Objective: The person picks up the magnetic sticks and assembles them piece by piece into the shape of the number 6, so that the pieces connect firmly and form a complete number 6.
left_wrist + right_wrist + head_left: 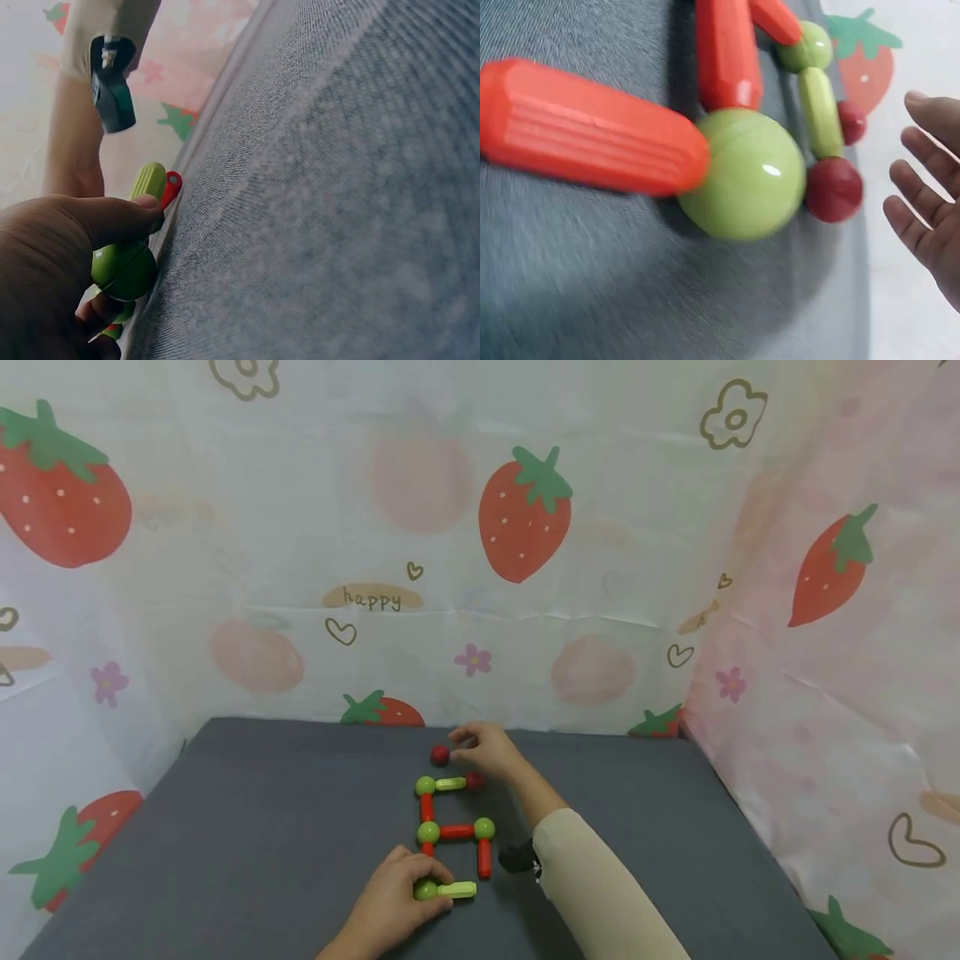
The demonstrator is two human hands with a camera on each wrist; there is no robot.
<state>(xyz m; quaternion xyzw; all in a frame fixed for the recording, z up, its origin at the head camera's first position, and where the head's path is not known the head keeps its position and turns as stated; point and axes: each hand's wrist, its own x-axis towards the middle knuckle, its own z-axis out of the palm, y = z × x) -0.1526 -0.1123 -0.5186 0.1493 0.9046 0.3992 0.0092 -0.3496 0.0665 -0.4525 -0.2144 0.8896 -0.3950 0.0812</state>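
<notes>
Toy rods and balls are joined into an angular figure on the dark grey table. My left hand (pixel 401 897) grips the lowest green ball (pixel 425 890); a yellow-green rod (pixel 459 890) sticks out of that ball to the right. In the left wrist view the thumb lies along the joint of ball and rod (pixel 150 180). My right hand (pixel 487 750) is over the figure's far end, fingers spread and holding nothing in the right wrist view. Just left of its fingertips sits a loose red ball (pixel 440 755). Another red ball (pixel 835 190) caps the far yellow-green rod (pixel 821 112).
Between the hands, red rods (pixel 457 832) link a middle green ball (pixel 428 832) and a right green ball (pixel 484 828), from which one red rod (pixel 484 858) points toward me. A strawberry-print curtain (pixel 480 635) stands behind and beside the grey table (pixel 300 827).
</notes>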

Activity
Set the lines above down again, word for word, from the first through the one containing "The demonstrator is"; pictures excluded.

Output for this exercise
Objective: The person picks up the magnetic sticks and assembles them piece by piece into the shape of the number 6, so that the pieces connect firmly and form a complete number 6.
left_wrist + right_wrist + head_left: 
The demonstrator is two human hands with a camera on each wrist; there is no robot.

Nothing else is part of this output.